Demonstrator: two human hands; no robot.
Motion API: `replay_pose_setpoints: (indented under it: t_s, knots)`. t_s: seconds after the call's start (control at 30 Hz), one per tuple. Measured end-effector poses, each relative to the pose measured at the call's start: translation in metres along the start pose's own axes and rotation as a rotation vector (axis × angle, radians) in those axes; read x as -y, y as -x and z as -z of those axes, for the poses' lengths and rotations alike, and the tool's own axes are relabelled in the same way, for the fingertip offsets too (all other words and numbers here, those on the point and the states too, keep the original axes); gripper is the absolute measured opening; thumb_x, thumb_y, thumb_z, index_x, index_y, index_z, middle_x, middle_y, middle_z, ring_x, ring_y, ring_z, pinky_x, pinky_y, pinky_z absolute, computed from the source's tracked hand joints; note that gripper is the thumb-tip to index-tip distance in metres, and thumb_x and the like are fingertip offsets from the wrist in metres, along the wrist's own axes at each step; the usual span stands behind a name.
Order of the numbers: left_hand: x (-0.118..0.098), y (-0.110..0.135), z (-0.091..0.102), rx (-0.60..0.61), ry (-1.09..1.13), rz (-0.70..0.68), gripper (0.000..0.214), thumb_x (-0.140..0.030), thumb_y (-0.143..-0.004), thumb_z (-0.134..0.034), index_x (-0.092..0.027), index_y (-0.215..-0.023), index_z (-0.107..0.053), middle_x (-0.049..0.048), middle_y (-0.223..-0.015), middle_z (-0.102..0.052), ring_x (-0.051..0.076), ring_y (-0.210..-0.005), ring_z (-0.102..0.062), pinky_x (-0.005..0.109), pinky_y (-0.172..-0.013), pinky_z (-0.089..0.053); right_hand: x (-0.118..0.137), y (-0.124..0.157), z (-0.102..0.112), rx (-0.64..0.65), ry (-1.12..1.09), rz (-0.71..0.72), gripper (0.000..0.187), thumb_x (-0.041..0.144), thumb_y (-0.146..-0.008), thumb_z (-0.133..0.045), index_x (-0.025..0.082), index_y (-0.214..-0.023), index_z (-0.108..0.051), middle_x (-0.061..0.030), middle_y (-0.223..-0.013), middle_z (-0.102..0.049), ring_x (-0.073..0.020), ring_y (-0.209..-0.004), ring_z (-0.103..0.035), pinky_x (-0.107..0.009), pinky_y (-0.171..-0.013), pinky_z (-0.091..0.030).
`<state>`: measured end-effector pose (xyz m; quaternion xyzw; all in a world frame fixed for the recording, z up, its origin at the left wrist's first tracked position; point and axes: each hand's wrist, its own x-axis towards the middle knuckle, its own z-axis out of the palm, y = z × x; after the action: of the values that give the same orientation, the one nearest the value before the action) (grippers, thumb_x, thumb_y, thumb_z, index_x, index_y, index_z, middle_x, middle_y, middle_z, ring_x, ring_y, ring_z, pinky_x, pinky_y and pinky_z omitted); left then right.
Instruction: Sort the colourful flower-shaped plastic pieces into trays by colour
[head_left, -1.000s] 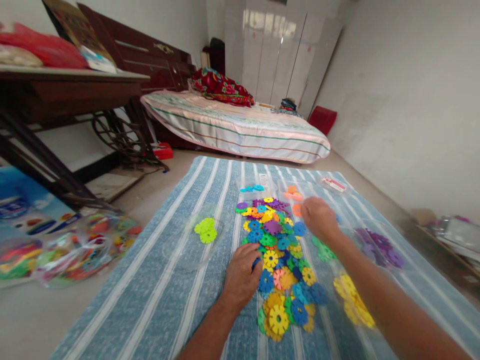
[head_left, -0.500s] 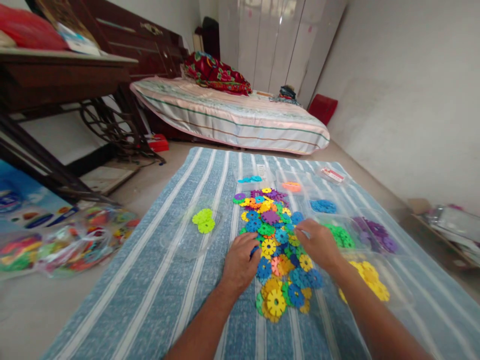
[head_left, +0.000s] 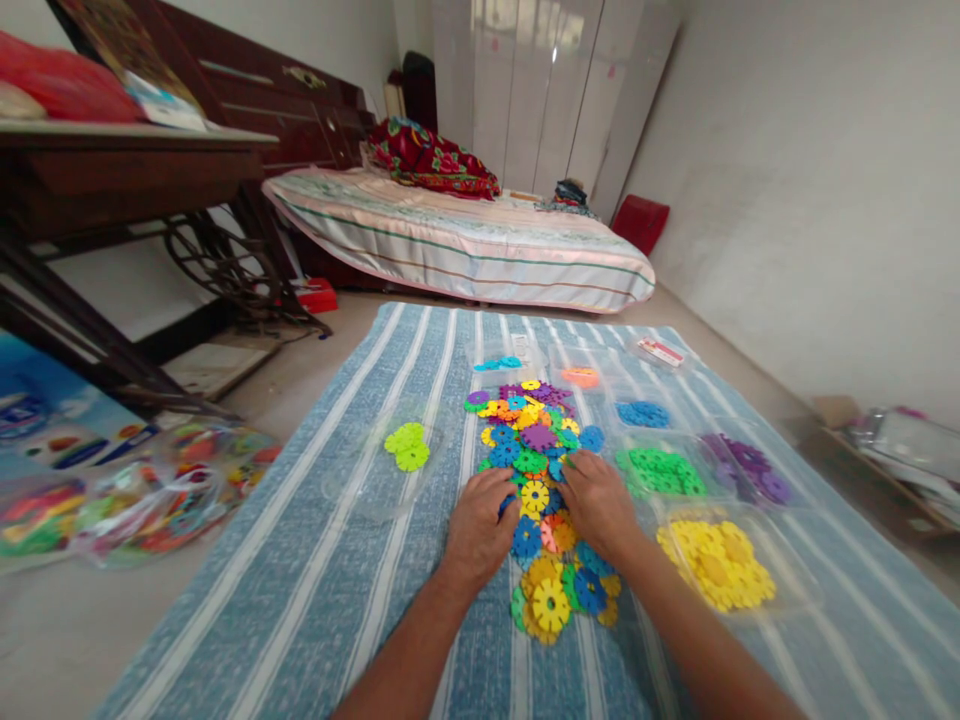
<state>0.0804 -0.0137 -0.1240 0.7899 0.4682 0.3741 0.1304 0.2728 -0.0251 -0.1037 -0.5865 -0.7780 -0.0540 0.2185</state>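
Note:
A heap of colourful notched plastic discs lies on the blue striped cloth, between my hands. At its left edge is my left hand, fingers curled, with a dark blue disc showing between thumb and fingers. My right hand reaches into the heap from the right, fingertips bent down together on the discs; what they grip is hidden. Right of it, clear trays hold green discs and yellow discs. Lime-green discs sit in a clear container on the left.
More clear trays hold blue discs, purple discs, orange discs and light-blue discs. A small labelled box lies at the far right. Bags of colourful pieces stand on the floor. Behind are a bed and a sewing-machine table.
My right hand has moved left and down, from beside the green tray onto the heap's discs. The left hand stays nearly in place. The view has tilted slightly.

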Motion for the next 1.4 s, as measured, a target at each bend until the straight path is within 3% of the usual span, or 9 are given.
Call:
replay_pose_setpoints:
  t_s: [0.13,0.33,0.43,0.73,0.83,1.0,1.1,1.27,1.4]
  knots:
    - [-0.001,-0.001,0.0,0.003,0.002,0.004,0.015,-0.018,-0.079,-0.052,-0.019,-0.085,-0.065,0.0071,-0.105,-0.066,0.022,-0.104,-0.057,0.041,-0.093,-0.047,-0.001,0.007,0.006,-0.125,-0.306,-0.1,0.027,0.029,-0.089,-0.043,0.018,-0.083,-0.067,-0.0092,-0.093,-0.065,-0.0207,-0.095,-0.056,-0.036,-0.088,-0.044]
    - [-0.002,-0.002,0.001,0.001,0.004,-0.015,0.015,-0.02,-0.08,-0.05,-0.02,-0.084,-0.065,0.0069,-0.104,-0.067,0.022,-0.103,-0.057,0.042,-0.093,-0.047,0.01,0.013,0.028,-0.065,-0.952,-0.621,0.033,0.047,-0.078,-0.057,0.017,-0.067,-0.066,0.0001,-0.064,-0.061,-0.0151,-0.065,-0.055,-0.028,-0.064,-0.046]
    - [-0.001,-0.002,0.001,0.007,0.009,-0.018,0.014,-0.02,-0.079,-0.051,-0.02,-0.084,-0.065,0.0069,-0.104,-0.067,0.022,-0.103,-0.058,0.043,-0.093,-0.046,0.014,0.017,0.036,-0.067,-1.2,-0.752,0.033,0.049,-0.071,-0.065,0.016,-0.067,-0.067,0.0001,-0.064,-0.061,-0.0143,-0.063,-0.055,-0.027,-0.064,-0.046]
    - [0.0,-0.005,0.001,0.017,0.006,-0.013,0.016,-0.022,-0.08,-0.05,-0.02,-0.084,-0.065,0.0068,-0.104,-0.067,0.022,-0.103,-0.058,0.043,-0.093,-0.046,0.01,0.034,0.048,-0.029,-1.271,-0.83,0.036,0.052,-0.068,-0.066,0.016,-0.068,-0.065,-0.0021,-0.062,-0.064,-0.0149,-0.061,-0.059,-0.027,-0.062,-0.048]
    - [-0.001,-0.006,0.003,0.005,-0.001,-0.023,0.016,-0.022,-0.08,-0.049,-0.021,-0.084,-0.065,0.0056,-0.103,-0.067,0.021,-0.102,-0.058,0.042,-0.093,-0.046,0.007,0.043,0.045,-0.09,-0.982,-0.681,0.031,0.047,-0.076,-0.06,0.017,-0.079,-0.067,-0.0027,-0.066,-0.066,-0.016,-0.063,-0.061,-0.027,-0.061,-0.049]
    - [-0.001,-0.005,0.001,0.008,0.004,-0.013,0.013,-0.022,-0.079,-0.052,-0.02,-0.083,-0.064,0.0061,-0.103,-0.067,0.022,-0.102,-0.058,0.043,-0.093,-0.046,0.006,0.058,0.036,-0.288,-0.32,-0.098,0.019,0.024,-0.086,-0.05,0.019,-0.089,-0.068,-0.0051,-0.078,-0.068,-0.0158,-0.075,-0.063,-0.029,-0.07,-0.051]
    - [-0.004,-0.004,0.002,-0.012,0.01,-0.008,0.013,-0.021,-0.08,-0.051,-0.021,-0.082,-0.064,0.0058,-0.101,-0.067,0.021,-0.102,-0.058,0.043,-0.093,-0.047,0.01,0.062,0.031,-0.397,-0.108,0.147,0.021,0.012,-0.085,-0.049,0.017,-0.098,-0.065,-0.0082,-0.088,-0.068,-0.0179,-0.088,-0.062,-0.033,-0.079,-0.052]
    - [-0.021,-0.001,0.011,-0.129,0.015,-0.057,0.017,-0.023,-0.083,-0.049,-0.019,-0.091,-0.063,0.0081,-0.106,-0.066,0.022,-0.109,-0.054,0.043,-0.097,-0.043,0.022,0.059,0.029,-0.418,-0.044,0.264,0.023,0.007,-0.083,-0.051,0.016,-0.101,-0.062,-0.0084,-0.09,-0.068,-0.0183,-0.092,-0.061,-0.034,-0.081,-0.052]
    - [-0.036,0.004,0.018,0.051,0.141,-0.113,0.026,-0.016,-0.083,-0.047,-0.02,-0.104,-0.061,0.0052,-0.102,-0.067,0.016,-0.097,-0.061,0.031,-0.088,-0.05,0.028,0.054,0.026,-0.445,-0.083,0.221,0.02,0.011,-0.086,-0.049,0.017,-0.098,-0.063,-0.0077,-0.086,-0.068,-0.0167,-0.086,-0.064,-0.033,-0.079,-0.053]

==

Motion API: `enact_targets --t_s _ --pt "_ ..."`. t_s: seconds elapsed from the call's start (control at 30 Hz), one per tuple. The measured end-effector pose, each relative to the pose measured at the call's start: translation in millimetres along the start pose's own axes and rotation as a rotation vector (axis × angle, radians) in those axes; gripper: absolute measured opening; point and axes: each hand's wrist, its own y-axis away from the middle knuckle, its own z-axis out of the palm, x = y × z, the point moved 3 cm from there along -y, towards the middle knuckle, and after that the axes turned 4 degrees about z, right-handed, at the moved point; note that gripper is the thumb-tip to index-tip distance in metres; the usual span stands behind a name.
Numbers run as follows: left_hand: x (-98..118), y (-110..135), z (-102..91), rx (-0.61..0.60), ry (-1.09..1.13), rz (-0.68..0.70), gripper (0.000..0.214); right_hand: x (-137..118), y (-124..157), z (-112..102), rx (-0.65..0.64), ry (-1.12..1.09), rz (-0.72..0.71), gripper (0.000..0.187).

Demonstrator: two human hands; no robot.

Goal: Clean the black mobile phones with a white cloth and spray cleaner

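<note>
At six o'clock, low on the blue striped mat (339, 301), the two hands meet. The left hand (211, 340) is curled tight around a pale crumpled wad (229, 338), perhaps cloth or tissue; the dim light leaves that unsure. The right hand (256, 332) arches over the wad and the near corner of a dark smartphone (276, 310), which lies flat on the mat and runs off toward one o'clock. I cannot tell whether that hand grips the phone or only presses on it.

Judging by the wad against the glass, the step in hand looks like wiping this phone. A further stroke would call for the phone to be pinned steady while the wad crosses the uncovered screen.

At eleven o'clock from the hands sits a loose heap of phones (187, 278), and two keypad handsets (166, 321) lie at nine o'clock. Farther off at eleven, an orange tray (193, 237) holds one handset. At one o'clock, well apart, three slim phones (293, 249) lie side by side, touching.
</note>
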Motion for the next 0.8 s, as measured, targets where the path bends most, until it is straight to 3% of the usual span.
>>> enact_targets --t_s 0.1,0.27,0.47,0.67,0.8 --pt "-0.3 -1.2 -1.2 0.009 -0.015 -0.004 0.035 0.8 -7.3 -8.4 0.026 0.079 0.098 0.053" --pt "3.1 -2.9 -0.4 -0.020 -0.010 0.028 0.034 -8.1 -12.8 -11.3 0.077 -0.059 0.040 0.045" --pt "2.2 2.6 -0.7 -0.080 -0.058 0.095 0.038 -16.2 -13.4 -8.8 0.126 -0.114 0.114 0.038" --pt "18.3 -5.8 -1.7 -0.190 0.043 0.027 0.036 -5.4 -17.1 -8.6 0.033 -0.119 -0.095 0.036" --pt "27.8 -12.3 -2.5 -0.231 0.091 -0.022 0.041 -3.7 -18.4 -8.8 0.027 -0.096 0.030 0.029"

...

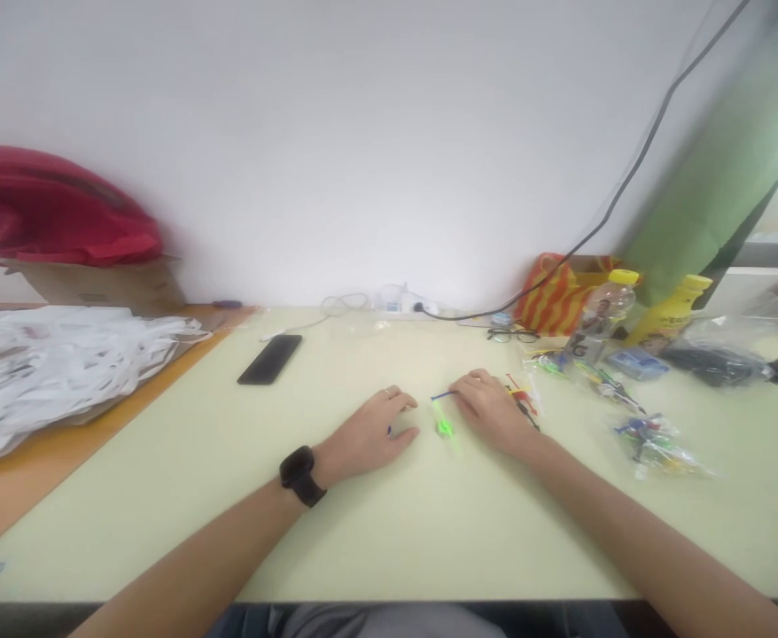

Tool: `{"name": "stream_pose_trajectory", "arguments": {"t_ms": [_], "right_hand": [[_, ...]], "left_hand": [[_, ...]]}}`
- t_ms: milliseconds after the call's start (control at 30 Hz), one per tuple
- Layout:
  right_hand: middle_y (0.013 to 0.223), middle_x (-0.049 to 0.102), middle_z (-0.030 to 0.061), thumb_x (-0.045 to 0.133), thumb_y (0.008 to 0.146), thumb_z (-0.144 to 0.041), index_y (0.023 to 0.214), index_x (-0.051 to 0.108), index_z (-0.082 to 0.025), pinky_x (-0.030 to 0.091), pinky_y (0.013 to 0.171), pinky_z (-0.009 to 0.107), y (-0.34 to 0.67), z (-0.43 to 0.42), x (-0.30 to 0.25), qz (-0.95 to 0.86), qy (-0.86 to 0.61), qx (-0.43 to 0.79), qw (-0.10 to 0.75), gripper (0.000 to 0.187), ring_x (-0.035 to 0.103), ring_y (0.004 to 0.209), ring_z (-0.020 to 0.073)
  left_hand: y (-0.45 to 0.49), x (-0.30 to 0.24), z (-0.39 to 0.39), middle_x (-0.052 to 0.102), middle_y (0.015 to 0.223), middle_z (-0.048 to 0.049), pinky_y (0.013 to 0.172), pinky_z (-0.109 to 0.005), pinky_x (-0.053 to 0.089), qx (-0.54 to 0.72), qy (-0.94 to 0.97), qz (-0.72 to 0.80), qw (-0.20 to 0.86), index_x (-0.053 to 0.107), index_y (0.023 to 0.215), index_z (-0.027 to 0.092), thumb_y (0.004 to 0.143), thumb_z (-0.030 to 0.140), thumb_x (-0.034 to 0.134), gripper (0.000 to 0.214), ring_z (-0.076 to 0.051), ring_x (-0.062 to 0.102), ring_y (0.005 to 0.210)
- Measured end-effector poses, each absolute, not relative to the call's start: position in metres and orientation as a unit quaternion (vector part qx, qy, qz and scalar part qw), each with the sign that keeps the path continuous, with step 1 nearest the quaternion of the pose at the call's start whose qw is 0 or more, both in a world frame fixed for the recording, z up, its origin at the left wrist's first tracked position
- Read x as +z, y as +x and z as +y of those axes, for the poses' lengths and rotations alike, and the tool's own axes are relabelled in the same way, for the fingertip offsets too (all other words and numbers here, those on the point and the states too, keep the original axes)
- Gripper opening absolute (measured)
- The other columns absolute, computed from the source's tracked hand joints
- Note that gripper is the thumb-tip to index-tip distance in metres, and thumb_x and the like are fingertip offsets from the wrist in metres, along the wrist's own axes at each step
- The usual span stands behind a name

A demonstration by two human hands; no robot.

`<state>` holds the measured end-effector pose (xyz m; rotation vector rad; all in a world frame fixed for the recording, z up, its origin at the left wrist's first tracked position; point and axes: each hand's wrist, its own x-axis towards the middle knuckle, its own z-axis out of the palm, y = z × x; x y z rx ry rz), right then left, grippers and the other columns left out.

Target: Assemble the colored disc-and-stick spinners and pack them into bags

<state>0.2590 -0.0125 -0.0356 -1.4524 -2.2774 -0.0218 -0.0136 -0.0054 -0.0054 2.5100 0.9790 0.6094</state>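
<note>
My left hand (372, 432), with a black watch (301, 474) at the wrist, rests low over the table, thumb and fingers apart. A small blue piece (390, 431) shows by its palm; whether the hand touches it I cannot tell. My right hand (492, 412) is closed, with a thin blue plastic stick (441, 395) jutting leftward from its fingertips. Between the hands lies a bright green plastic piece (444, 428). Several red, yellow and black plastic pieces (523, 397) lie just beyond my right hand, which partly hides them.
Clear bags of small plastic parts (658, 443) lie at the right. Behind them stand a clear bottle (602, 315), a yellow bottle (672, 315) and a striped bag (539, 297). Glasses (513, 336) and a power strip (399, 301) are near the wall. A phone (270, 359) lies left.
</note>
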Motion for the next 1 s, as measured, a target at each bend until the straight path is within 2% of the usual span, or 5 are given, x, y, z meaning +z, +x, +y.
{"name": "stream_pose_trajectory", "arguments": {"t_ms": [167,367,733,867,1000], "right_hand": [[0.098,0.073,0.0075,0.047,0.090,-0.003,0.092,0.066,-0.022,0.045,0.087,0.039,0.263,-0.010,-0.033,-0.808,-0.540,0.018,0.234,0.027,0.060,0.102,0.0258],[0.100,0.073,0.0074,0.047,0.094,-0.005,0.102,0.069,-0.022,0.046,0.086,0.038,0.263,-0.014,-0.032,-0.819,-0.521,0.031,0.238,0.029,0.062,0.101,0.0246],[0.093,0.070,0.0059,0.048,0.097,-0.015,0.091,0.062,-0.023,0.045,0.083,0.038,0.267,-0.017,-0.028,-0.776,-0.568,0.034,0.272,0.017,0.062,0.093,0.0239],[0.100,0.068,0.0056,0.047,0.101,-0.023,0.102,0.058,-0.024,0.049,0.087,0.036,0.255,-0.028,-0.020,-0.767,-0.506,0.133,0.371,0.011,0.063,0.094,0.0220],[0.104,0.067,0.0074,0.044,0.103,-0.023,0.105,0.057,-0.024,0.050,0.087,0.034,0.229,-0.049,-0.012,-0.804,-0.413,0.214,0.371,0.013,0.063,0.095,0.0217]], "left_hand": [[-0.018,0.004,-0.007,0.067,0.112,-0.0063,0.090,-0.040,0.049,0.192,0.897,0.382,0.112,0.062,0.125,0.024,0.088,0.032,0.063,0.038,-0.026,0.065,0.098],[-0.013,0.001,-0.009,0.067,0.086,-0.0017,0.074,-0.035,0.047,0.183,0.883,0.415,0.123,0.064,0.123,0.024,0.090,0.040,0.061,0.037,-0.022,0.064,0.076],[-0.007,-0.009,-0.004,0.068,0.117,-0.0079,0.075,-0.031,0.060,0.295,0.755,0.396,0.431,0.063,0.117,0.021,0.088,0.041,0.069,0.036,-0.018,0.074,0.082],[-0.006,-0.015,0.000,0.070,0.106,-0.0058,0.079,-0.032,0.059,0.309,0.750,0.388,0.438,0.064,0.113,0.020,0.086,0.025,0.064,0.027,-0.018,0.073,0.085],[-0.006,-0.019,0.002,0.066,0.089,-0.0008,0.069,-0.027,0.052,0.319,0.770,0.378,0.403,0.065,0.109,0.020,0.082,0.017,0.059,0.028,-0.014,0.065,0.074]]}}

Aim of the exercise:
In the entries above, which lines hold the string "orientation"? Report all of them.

Completed task:
`<state>`: measured end-effector pose (xyz m; quaternion xyzw; all in a world frame fixed for the recording, z up, its origin at the left wrist's first tracked position; point and axes: each hand's wrist, its own x-axis towards the middle knuckle, its own z-axis out of the palm, y = z × x; after the action: of the values that give the same orientation, the one nearest the value before the action) (grippers, thumb_x, thumb_y, thumb_z, index_x, index_y, index_z, middle_x, middle_y, middle_z, ring_x, ring_y, ring_z, pinky_x, pinky_y and pinky_z omitted); left then right.
- Measured end-effector poses, each absolute, not relative to the call's start: position in metres and orientation as a unit quaternion (vector part qx, qy, qz and scalar part qw), each with the sign that keeps the path continuous, with step 1 nearest the quaternion of the pose at the call's start whose qw is 0 or more, both in a world frame fixed for the recording, z up, its origin at the left wrist's first tracked position

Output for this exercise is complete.